Vertragsbezogene Maßnahmen
Unternehmen müssten laut Koller sicherstellen, dass ihre Dienstleisterverträge auch Bestimmungen darüber enthalten, wie hoch die Rückstellungen für Verbindlichkeiten für Cyber-Vorfälle sein müssen, wer für den Ausfall kritischer Dienste haftet, wo die Grenzen der Verpflichtungen seitens der Zulieferer liegen und wie ein möglicher Schadenersatz aussieht. Je nach Typ des Zulieferers und seines Services sehe solch ein Vertrag anders aus. Wer sich nicht sicher sei, solle sich juristischen Rat bei Experten einholen.
Damit die vereinbarten Regeln auch für beide Seiten nachvollziehbar und langfristig gültig sein können, müssen Unternehmen vor Vertragsunterzeichnung den Wert ihrer zu schützenden Daten und Systeme gegen die drohenden Risiken abwägen, die durch einen Zugriff von außen entstehen. Sie müssen sicherstellen, dass der Zulieferer gut genug versichert ist, um den schlimmstmöglichen Schaden finanziell decken zu können. Wichtig ist auch, dass jeder Zulieferer zum angemessenen Schutz der gefährdeten Systeme verpflichtet ist. "Begrenzungen von verbindlich zu tätigenden Rückstellungen für den Ernstfall senken zwar die Kosten für den Service, im Fall eines Daten-GAUs entsteht aber möglicherweise zusätzlicher finanzieller Schaden", erklärt Koller.
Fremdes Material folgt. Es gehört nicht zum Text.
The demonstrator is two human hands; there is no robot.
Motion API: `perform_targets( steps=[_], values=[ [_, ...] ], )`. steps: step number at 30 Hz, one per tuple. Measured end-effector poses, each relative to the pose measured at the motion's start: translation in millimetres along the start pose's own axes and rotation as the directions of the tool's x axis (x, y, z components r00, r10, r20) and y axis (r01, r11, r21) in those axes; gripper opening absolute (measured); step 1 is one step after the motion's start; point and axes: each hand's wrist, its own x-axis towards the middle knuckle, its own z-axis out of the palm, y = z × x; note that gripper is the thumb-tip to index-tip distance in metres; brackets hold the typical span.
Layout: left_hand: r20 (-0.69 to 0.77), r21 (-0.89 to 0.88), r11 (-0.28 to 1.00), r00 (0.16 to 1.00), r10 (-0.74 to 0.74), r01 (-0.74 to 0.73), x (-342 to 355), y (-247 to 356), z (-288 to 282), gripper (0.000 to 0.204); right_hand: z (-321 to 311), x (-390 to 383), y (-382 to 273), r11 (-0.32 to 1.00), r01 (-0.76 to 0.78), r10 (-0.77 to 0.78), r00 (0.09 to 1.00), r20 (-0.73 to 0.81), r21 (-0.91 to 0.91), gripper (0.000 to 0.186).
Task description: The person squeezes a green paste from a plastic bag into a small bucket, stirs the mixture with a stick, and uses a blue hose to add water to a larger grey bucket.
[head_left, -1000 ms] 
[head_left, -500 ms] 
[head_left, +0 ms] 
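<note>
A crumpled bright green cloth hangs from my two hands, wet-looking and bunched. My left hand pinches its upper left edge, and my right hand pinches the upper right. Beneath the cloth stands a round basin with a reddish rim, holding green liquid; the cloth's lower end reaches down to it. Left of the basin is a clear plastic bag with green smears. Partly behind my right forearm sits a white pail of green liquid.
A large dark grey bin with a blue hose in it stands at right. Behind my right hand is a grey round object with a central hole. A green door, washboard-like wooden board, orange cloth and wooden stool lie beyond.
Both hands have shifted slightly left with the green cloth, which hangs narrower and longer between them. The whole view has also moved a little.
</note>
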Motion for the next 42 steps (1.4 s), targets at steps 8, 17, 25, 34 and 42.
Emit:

Eine entscheidende Rolle bei der Risikoabwägung spielen die Größe des Dienstleisters und der Umfang der Geschäftsbeziehungen, die ein Unternehmen mit ihm eingehen will. Erst wenn diese Indikatoren klar benannt sind, sollte ein Vertrag aufgesetzt werden. Je größer der Zulieferer, desto größer auch seine finanziellen Mittel, um den Auftraggeber im Fall eines Security-Vorfalls zu entschädigen. Berechnen Sie Ihren größtmöglichen finanziellen Schaden in dem betroffenen Bereich und halten Sie diesem Wert die größtmögliche Entschädigungsleistung des Zulieferers entgegen. Wenn der drohende Schaden größer ist als das, was der Dienstleister zu leisten im Stande ist, passt es möglicherweise nicht - der Lieferant ist zu klein. Andersrum stellt das Ganze meist kein Problem dar - dann sind aber eventuell die Kosten für eine Dienstleistung von einem viel größeren Zulieferer von Anfang an zu hoch.
Wer dennoch unbedingt mit einem Dienstleister zusammen arbeiten möchte, der die finanziellen Mittel im Schadensfall nicht aufbringen kann, sollte eine Cyber-Versicherung für Schäden, die durch Zulieferer entstanden sind, ins Auge fassen. Entsprechende Policen gibt es einige am Markt - man müsse laut Koller aber schon genau darauf achten, welche Schäden abgedeckt sind.